### Required work:
Each line below must be printed exactly as it stands.

==============================

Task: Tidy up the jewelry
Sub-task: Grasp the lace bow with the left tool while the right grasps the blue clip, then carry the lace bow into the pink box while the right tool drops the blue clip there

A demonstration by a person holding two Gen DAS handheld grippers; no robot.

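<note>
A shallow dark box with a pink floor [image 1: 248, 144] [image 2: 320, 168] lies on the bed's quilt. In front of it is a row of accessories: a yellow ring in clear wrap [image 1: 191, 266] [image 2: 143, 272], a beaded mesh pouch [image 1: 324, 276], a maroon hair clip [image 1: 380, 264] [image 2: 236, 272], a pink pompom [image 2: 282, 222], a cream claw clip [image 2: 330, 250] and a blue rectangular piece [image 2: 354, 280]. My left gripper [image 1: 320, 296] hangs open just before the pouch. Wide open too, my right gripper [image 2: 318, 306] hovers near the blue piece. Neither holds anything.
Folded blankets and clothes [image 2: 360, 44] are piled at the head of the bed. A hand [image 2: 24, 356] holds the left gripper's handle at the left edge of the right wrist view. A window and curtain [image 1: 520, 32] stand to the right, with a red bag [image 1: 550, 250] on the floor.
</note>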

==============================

### Written answer:
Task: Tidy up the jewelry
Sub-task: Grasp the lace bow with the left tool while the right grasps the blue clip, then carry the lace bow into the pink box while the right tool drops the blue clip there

A demonstration by a person holding two Gen DAS handheld grippers; no robot.

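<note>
A shallow dark box with a pink floor [image 1: 248, 144] [image 2: 320, 168] lies on the bed's quilt. In front of it is a row of accessories: a yellow ring in clear wrap [image 1: 191, 266] [image 2: 143, 272], a beaded mesh pouch [image 1: 324, 276], a maroon hair clip [image 1: 380, 264] [image 2: 236, 272], a pink pompom [image 2: 282, 222], a cream claw clip [image 2: 330, 250] and a blue rectangular piece [image 2: 354, 280]. My left gripper [image 1: 320, 296] hangs open just before the pouch. Wide open too, my right gripper [image 2: 318, 306] hovers near the blue piece. Neither holds anything.
Folded blankets and clothes [image 2: 360, 44] are piled at the head of the bed. A hand [image 2: 24, 356] holds the left gripper's handle at the left edge of the right wrist view. A window and curtain [image 1: 520, 32] stand to the right, with a red bag [image 1: 550, 250] on the floor.
</note>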

With this, the exercise is done.